Constrained Optimization
The backend wraps SciPy's Sequential Least Squares Programming solver to perform multi-objective optimization, utilizing thread locks to preserve memory stability during concurrent executions.
Explainability Standards
The code ships with detailed model cards and validation reports, explaining hidden variables (cement chemistry, moisture history, testing sizes) that govern physical concrete performance.
Current Constraints (v0.1)
- Not Certified for Structural Construction: Preliminary mix recipe outputs are suggestions only and must undergo physical laboratory break tests before placement.
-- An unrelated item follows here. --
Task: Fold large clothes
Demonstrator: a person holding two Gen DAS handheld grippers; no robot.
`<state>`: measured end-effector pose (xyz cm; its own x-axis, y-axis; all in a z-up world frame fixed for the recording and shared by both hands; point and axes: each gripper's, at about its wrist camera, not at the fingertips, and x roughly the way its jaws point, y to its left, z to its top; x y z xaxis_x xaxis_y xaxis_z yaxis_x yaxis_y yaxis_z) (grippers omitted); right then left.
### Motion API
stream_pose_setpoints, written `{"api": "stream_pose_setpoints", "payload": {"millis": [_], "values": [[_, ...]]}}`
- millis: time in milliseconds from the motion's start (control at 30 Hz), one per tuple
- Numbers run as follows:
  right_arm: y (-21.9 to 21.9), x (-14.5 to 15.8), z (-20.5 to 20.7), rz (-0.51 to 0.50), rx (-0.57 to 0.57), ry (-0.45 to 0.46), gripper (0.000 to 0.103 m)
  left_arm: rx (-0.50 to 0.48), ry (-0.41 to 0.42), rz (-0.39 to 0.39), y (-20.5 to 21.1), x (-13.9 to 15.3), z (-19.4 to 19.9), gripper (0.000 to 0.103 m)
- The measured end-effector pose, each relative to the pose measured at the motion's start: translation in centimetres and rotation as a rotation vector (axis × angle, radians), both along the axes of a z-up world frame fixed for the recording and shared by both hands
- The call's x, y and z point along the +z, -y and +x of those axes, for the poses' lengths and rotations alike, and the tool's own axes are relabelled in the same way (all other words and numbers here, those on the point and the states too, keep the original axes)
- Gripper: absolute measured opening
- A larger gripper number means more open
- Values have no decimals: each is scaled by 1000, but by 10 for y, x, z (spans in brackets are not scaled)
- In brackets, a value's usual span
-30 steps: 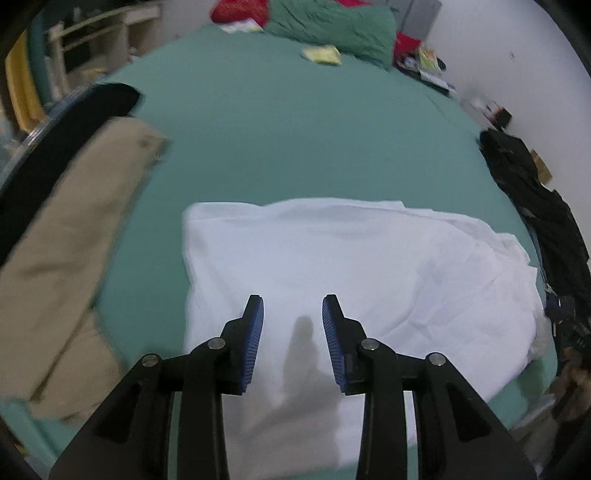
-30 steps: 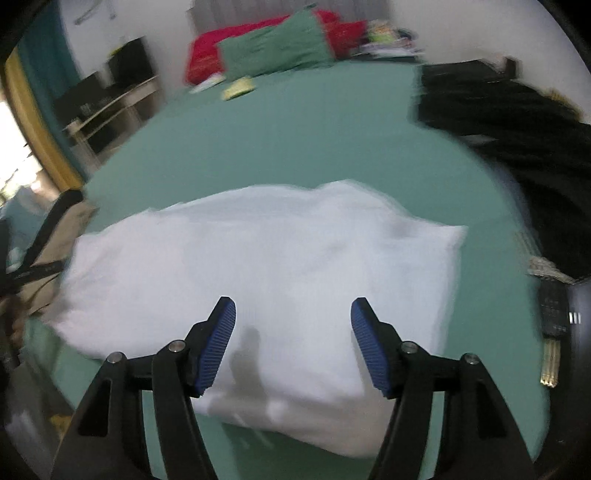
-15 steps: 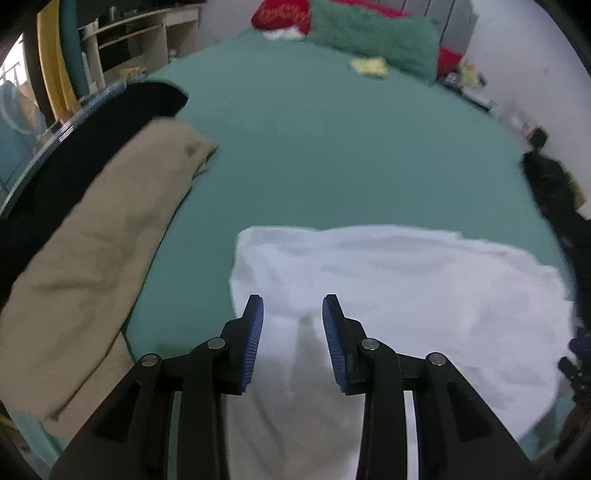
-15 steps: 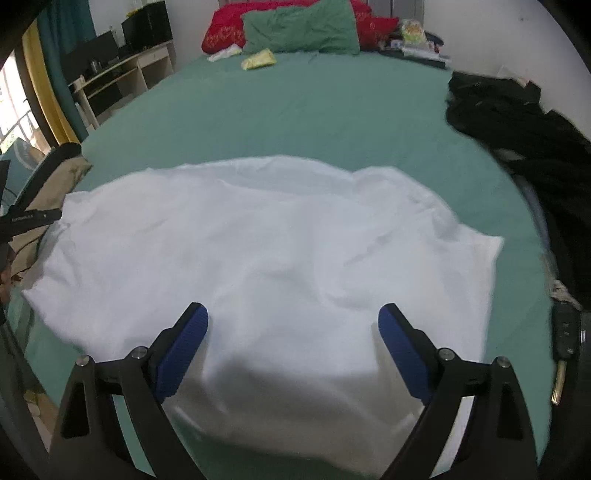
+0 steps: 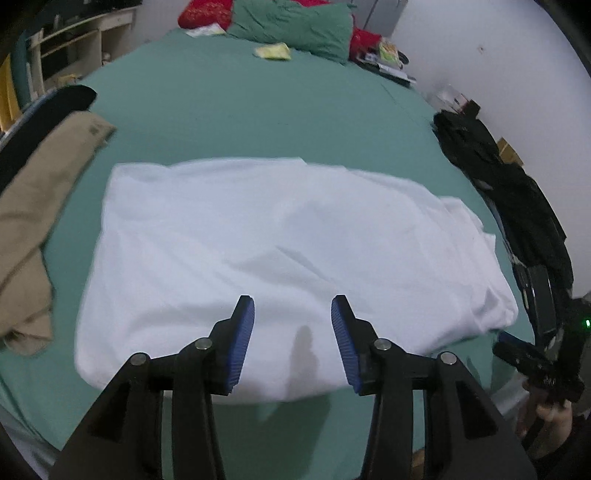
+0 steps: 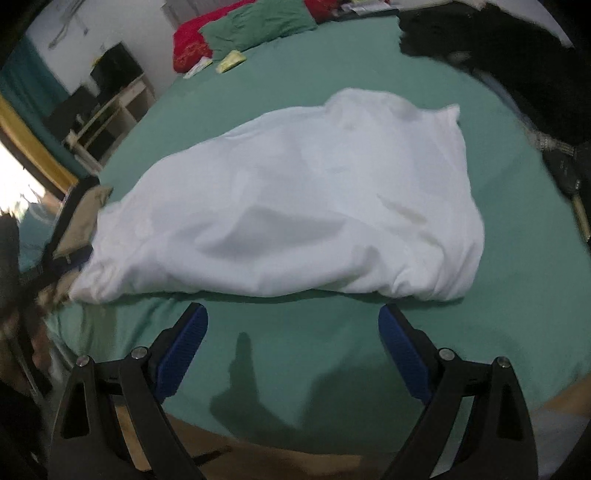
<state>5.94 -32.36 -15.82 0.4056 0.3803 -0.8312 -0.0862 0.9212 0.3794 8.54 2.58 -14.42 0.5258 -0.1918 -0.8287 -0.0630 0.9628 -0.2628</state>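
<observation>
In the left wrist view, the white garment (image 5: 288, 251) lies folded in a broad, rumpled rectangle on the green bed (image 5: 258, 103), its near edge running just beyond the left gripper (image 5: 292, 321), whose jaws stand apart and hold nothing. To the left a tan garment (image 5: 33, 206) lies along the bed's side, close to the white one's left edge with a strip of green sheet between them, and a heap of dark clothes (image 5: 517, 192) lines the right side (its inner edge near the white cloth's right corner). Beyond the far edge the sheet lies bare up to the green pillow (image 5: 295, 22) at the head. In the right wrist view, the right gripper (image 6: 291, 332) hangs over a bare band of sheet short of the white garment (image 6: 295, 206), jaws spread wide and empty. The garment's near edge is rounded and puffed, its left corner reaching towards the tan garment (image 6: 79, 218), while open sheet lies to its right.
</observation>
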Motion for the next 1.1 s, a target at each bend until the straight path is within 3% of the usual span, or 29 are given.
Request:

- Static Emission and Price Factors: Cost and carbon metrics are linear factor estimates and do not account for volatile regional market shifts.
- No Durability or Slump Models: The platform does not yet predict fresh mix workability (slump flow) or long-term structural durability.
- Static Uncertainty Estimates: Confidence indicators are based on offline split validations (RMSE/MAE) rather than real-time prediction interval models.
Roadmap (v0.2)
- Evolutionary Multi-Objective Optimization: Transition from weighted-sum solvers to NSGA-II algorithms to display true non-dominated Pareto frontiers.
- Fresh and Durability Target Predictors: Train additional model classifiers to predict concrete workability (slump) and durability permeability metrics.
- Probabilistic Confidence Boundaries: Incorporate Conformal Prediction to output mathematically sound, input-specific confidence intervals.
- Exportable PDF Validation Sheets: Develop automated PDF generation engines to exports mix parameters and ML predictions for engineering submittals.